### [Data section]
_____

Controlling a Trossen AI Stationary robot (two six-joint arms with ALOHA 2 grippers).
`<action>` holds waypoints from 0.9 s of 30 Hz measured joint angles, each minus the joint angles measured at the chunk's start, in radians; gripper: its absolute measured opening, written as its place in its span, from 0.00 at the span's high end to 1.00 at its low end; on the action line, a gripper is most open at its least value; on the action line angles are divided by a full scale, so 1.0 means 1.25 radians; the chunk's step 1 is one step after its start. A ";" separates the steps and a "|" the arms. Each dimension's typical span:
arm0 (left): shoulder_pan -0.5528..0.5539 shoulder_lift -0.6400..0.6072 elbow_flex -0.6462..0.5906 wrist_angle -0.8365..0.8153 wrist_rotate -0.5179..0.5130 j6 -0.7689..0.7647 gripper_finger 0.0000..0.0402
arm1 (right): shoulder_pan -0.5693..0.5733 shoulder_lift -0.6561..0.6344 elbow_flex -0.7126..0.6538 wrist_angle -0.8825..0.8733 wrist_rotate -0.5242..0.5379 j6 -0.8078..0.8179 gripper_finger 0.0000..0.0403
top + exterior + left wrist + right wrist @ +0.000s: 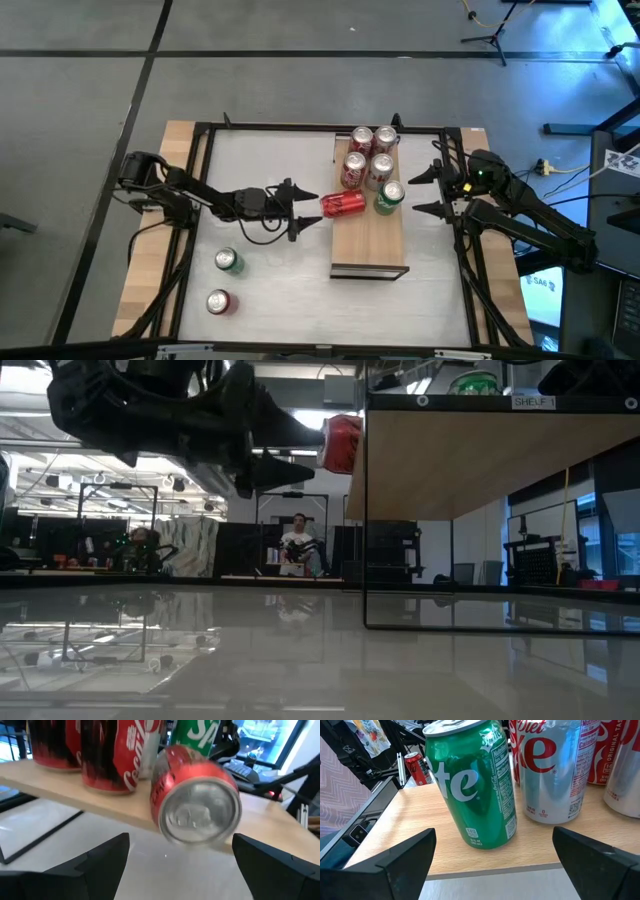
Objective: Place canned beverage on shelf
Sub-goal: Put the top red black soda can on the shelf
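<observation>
A: We're letting go w/ left gripper (303, 211), jaws spread; red can (343, 205) lying sideways on shelf (368, 247) edge, by green can (390, 197).
B: Next we're needing to upright it. Right gripper (424, 192) waiting open beside shelf.

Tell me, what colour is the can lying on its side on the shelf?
Red, with a silver end. The tipped can shows best in the left wrist view.

A red can lying on its side (343, 205) rests at the left edge of the long light-wood shelf (369, 240), just right of the left tool (304, 213). An upright green can (389, 197) stands beside it, four upright cans (369, 155) behind. Two more cans (224, 280) stand on the white surface (280, 290), left of the shelf.
</observation>
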 joint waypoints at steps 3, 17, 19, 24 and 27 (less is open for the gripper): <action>-0.001 0.000 0.018 0.000 -0.003 0.014 0.14 | 0.000 0.000 0.000 0.000 0.000 0.000 0.01; -0.003 0.000 0.045 -0.016 0.001 0.037 0.14 | 0.000 0.000 0.000 0.000 0.000 0.000 0.01; -0.003 0.000 0.045 -0.016 0.001 0.037 0.14 | 0.000 0.000 0.000 0.000 0.000 0.000 0.01; -0.003 0.000 0.045 -0.022 0.008 0.036 0.14 | 0.000 0.000 0.000 0.000 0.000 0.000 0.01; -0.003 0.000 0.045 -0.023 0.009 0.036 0.14 | 0.000 0.000 0.000 0.000 0.000 0.000 0.01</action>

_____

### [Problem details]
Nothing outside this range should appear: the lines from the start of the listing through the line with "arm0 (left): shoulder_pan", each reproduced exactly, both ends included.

### [Answer box]
Controlling a Trossen AI Stationary robot (two six-joint arms with ALOHA 2 grippers).
`<action>` holds waypoints from 0.9 s of 30 Hz measured joint angles, each minus the joint angles measured at the chunk's start, in radians; gripper: its absolute measured opening, written as its place in its span, from 0.00 at the span's high end to 1.00 at its low end; on the action line, a gripper is most open at its least value; on the action line angles are divided by a full scale, so 1.0 means 1.25 radians; the chunk's step 1 is one step after its start. A ";" separates the steps and a "|" the arms. Each dimension's typical span:
arm0 (left): shoulder_pan -0.5528..0.5539 shoulder_lift -0.6400..0.6072 elbow_flex -0.6462..0.5906 wrist_angle -0.8365..0.8153 wrist_rotate -0.5179..0.5130 j6 -0.7689..0.7647 gripper_finger 0.0000..0.0402

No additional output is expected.